* Information supplied
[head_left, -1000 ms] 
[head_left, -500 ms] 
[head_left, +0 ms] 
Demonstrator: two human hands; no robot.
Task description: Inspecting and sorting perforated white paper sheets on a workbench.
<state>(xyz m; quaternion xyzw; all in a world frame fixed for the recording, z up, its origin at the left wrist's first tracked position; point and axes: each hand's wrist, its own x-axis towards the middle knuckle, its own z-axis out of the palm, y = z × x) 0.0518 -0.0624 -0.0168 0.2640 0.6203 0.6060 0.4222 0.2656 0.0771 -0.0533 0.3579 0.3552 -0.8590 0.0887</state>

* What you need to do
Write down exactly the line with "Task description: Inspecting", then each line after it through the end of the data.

* Answer to the problem
Task description: Inspecting and sorting perforated white paper sheets on a workbench.
<state>(xyz m; quaternion xyzw; all in a world frame fixed for the recording, z up, its origin at the left wrist's first tracked position; point and axes: each hand's wrist, its own x-axis towards the middle knuckle, its own z-axis out of the palm, y = z × x) 0.0518 -0.0624 -0.0168 0.2640 0.6203 0.6060 0.4222 0.2656 0.0771 -0.0533 0.3579 0.3552 -0.8590 0.0887</state>

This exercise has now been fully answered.